### PROBLEM
Pictures aside, output each record exactly.

### DATA
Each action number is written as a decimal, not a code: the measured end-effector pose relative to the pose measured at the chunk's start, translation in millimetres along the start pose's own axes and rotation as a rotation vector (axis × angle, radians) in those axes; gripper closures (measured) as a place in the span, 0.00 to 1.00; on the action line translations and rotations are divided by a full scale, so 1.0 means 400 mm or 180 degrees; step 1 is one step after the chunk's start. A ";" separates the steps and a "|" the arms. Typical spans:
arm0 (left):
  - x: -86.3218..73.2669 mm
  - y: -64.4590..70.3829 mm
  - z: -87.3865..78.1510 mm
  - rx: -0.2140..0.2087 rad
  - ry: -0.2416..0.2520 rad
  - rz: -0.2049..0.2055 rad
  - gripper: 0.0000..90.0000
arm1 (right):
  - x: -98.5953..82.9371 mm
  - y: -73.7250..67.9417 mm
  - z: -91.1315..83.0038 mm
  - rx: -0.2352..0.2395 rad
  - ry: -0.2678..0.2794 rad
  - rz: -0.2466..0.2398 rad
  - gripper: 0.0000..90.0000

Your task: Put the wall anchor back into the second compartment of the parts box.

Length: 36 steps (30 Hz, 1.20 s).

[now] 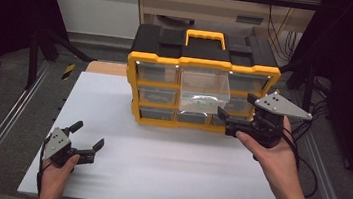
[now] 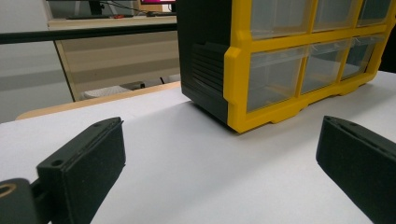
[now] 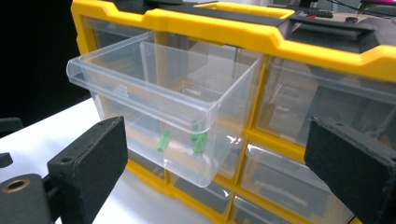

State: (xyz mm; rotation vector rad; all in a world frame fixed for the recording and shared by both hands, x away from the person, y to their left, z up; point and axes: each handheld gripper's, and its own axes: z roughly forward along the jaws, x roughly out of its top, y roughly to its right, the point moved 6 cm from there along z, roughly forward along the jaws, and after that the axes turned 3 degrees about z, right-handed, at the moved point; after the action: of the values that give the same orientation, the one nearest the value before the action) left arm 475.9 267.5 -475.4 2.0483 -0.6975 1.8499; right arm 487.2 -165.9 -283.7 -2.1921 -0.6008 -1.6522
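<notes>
1. One clear drawer (image 3: 163, 107) stands pulled out of the top middle slot of the yellow organiser (image 1: 203, 65), which sits toward the bench's (image 1: 156, 167) far edge.
2. A few small green bits (image 3: 198, 140), perhaps pegs, lie in it.
3. The right gripper (image 1: 235, 119), fingers apart, hovers just before the drawer, holding nothing.
4. The left gripper (image 1: 86, 142), fingers apart too, rests near the near left corner.
</notes>
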 end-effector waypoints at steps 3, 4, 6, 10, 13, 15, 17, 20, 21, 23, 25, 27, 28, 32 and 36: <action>0.000 0.000 0.000 -0.0002 -0.0002 0.0001 0.01 | -0.011 -0.004 0.002 -0.0011 -0.0006 0.0007 0.07; 0.000 0.000 0.000 -0.0002 -0.0002 0.0001 0.01 | -0.015 -0.004 0.003 -0.0016 -0.0003 0.0001 0.07; 0.000 0.000 0.000 -0.0001 -0.0001 0.0001 0.01 | -0.023 -0.005 0.006 -0.0005 -0.0018 0.0000 0.06; 0.000 0.000 0.000 -0.0002 0.0000 0.0002 0.01 | -0.038 -0.010 0.010 0.0012 -0.0041 0.0004 0.07; 0.000 0.001 0.000 -0.0003 -0.0002 0.0001 0.01 | -0.048 -0.015 0.014 0.0028 -0.0055 -0.0011 0.07; 0.000 0.000 0.000 -0.0002 -0.0001 0.0002 0.01 | -0.054 -0.018 0.016 0.0036 -0.0054 0.0004 0.07; 0.000 0.000 0.000 0.0002 0.0001 0.0002 0.01 | -0.060 -0.022 0.018 0.0043 -0.0058 0.0013 0.07; 0.000 0.000 0.000 0.0002 0.0002 0.0001 0.01 | -0.072 -0.026 0.020 0.0045 -0.0078 0.0006 0.07; 0.000 0.000 0.000 0.0001 0.0001 0.0002 0.01 | -0.074 -0.028 0.021 0.0047 -0.0080 0.0032 0.07; 0.000 0.000 0.000 -0.0002 0.0000 0.0003 0.01 | -0.081 -0.030 0.021 0.0057 -0.0088 0.0024 0.07; 0.000 0.000 0.000 -0.0003 -0.0002 0.0002 0.01 | -0.087 -0.034 0.022 0.0058 -0.0081 0.0021 0.08; 0.000 0.000 0.000 -0.0001 0.0001 0.0002 0.01 | -0.094 -0.037 0.022 0.0063 -0.0097 0.0025 0.08; 0.000 0.000 0.000 0.0000 -0.0001 0.0002 0.01 | -0.097 -0.037 0.023 0.0058 -0.0087 0.0021 0.09; 0.000 0.001 0.000 -0.0002 -0.0001 0.0003 0.01 | -0.111 -0.042 0.025 0.0063 -0.0116 0.0042 0.14; 0.000 0.000 0.000 0.0000 -0.0001 0.0003 0.01 | -0.119 -0.044 0.025 0.0012 -0.0120 -0.0009 0.25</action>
State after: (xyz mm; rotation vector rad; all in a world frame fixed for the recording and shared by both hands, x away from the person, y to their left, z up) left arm 475.9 267.4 -475.4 2.0486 -0.6986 1.8500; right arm 474.9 -152.3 -332.1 -2.2254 -0.6169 -1.6130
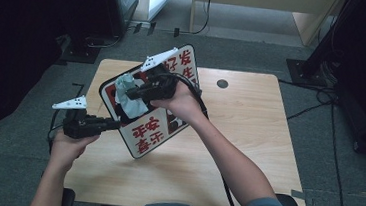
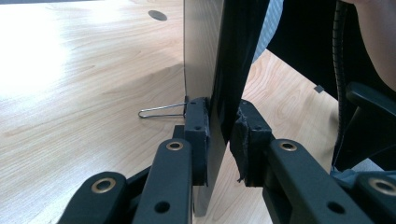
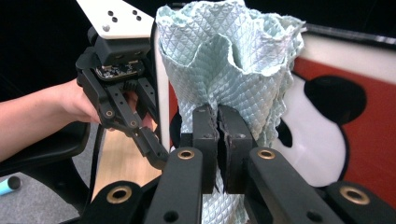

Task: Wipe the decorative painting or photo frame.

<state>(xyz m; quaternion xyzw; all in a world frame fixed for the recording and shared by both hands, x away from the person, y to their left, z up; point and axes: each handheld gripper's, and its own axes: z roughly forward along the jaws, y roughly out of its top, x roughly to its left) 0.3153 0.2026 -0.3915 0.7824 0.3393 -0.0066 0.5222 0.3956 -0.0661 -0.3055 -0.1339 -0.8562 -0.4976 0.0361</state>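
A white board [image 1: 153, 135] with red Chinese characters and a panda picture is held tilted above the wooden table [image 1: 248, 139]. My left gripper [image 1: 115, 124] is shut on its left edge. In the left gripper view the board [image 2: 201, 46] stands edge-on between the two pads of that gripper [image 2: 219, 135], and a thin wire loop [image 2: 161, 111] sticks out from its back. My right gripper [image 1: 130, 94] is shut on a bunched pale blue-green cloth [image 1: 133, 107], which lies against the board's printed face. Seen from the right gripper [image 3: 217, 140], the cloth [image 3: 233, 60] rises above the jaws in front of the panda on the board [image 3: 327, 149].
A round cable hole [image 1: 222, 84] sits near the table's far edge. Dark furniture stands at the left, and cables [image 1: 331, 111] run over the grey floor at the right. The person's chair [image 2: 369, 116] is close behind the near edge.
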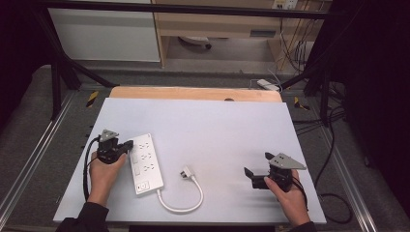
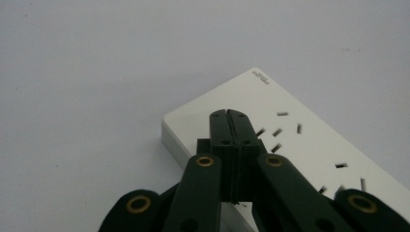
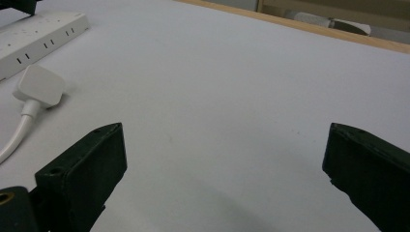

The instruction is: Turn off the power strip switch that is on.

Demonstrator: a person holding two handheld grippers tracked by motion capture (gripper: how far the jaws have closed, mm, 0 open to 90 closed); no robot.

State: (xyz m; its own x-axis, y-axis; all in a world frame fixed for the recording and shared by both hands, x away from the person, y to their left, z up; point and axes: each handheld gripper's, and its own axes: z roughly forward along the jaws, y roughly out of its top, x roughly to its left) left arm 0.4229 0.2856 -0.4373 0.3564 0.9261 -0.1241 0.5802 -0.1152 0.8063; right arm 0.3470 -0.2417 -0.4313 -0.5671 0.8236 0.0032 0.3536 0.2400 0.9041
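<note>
Left gripper [image 1: 126,145] closed over power strip [image 1: 145,163]; right gripper [image 1: 251,177] wide open.
Left jaws pressed together, tips over strip's far end, near its left edge; contact unclear. Right jaws spread apart, empty, above bare white table [image 1: 217,125], well apart from strip. Strip's white cord [image 1: 186,205] loops on table, plug [image 1: 186,171] lying loose between grippers, just right of strip.

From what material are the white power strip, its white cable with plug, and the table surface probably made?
White rectangular power strip: probably hard plastic, smooth and slightly glossy, with crisp moulded edges and socket slots. White cable: likely flexible rubber or PVC, since it lies in a soft loop; its white plug looks like matte moulded plastic. Pale grey table surface: a matte board, perhaps laminate; the exposed far edge looks like wood.
</note>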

### ANSWER AREA
Each action number is written as a decimal, not a code: the measured end-effector pose relative to the pose measured at the chunk's start, translation in millimetres along the start pose's own axes and rotation as a rotation vector (axis × angle, radians) in those axes; gripper closures (measured) as a place in the span, 0.00 to 1.00; on the action line translations and rotations are divided by a full scale, so 1.0 means 400 mm or 180 degrees; step 1 is one step after the chunk's start. A ";" separates the steps and a "|" the arms. Typical spans:
arm0 (left):
  - x: -86.3218..73.2669 mm
  - y: -64.4590..70.3829 mm
  - z: -87.3865..78.1510 mm
  - rx: -0.2140..0.2087 rad
  - ry: -0.2416..0.2520 rad
  - rz: -0.2049..0.2055 rad
  - gripper: 0.0000..90.0000
arm1 (right):
  - x: -98.5953..82.9371 mm
  - y: -73.7250..67.9417 mm
  - z: -91.1315..83.0038 mm
  - rx: -0.2352..0.2395 rad
  - ry: -0.2678..0.2794 rad
  - rz: -0.2466..0.2398 rad
  - gripper: 0.0000..90.0000

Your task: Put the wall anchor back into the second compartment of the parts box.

Length: 36 steps (30 Hz, 1.20 s).

[now] 
[now] 
[now] 

State: (xyz mm; rotation vector rad; all in a world frame fixed for the recording and shared by both hands, x away from the person, y to their left, z up; point and axes: each handheld gripper's, and its own axes: z roughly forward along the jaws, x roughly out of its top, y roughly to its right, the point moved 6 cm from there along z, roughly forward along the jaws, and after that the axes turned 3 degrees about z, right-handed, at the moved point; after the action: of the values that give the same orientation, the one nearest the value before the action) left arm 475.9 267.5 -475.4 2.0483 -0.6975 1.8499; right arm 487.2 -165.9 -283.7 -2.1921 -0.6008 -1.6522
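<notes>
1. One clear drawer (image 3: 163, 107) stands pulled out of the top middle slot of the yellow organiser (image 1: 203, 65), which sits toward the bench's (image 1: 156, 167) far edge.
2. A few small green bits (image 3: 198, 140), perhaps pegs, lie in it.
3. The right gripper (image 1: 235, 119), fingers apart, hovers just before the drawer, holding nothing.
4. The left gripper (image 1: 86, 142), fingers apart too, rests near the near left corner.
</notes>
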 end-effector waypoints at steps 3, 4, 6, 10, 13, 15, 17, 20, 21, 23, 25, 27, 28, 32 and 36: <action>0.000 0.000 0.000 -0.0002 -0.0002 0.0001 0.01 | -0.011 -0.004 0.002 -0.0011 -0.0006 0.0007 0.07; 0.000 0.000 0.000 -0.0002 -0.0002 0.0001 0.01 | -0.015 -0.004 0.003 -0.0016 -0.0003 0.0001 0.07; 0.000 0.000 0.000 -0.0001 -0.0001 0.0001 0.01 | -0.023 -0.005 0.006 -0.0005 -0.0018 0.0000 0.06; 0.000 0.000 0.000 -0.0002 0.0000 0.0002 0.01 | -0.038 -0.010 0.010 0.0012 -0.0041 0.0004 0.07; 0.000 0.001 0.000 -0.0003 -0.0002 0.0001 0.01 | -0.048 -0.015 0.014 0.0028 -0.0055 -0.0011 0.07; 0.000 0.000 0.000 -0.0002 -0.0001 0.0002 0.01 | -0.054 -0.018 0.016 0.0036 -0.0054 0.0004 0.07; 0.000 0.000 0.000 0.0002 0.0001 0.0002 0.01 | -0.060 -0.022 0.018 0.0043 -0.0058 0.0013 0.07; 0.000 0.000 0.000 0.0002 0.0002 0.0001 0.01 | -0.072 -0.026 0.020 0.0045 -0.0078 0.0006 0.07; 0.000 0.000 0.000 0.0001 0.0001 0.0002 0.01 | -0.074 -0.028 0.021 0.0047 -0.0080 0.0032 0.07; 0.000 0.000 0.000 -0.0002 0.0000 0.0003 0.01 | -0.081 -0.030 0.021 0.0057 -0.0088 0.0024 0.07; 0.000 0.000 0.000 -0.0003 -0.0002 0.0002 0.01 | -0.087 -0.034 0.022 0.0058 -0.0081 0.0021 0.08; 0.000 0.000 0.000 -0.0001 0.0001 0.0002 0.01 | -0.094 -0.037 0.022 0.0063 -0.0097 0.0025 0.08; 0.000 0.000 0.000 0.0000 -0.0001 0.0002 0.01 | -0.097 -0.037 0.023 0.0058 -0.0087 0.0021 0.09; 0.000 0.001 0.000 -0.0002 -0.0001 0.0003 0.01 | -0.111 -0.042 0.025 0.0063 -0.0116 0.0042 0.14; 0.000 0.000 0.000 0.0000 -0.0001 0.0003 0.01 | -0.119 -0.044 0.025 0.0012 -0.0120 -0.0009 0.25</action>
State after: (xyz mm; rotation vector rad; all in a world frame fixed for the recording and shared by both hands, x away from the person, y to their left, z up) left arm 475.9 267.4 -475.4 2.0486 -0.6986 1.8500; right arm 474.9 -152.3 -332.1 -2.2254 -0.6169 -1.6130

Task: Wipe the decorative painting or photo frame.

<state>(xyz m; quaternion xyzw; all in a world frame fixed for the recording and shared by both hands, x away from the person, y to their left, z up; point and axes: each handheld gripper's, and its own axes: z roughly forward along the jaws, y roughly out of its top, x roughly to its left) 0.3153 0.2026 -0.3915 0.7824 0.3393 -0.0066 0.5222 0.3956 -0.0661 -0.3055 -0.1339 -0.8562 -0.4976 0.0361</state>
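A white board [image 1: 153, 135] with red Chinese characters and a panda picture is held tilted above the wooden table [image 1: 248, 139]. My left gripper [image 1: 115, 124] is shut on its left edge. In the left gripper view the board [image 2: 201, 46] stands edge-on between the two pads of that gripper [image 2: 219, 135], and a thin wire loop [image 2: 161, 111] sticks out from its back. My right gripper [image 1: 130, 94] is shut on a bunched pale blue-green cloth [image 1: 133, 107], which lies against the board's printed face. Seen from the right gripper [image 3: 217, 140], the cloth [image 3: 233, 60] rises above the jaws in front of the panda on the board [image 3: 327, 149].
A round cable hole [image 1: 222, 84] sits near the table's far edge. Dark furniture stands at the left, and cables [image 1: 331, 111] run over the grey floor at the right. The person's chair [image 2: 369, 116] is close behind the near edge.
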
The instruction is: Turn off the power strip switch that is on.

Demonstrator: a person holding two handheld grippers tracked by motion capture (gripper: how far the jaws have closed, mm, 0 open to 90 closed); no robot.

State: (xyz m; its own x-axis, y-axis; all in a world frame fixed for the recording and shared by both hands, x away from the person, y to their left, z up; point and axes: each handheld gripper's, and its own axes: z roughly forward along the jaws, y roughly out of its top, x roughly to its left) left arm 0.4229 0.2856 -0.4373 0.3564 0.9261 -0.1241 0.5802 -0.1152 0.8063; right arm 0.3470 -0.2417 -0.4313 -0.5671 0.8236 0.0032 0.3536 0.2400 0.9041
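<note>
Left gripper [image 1: 126,145] closed over power strip [image 1: 145,163]; right gripper [image 1: 251,177] wide open.
Left jaws pressed together, tips over strip's far end, near its left edge; contact unclear. Right jaws spread apart, empty, above bare white table [image 1: 217,125], well apart from strip. Strip's white cord [image 1: 186,205] loops on table, plug [image 1: 186,171] lying loose between grippers, just right of strip.

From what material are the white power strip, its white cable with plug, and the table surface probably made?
White rectangular power strip: probably hard plastic, smooth and slightly glossy, with crisp moulded edges and socket slots. White cable: likely flexible rubber or PVC, since it lies in a soft loop; its white plug looks like matte moulded plastic. Pale grey table surface: a matte board, perhaps laminate; the exposed far edge looks like wood.
</note>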

That completes the response.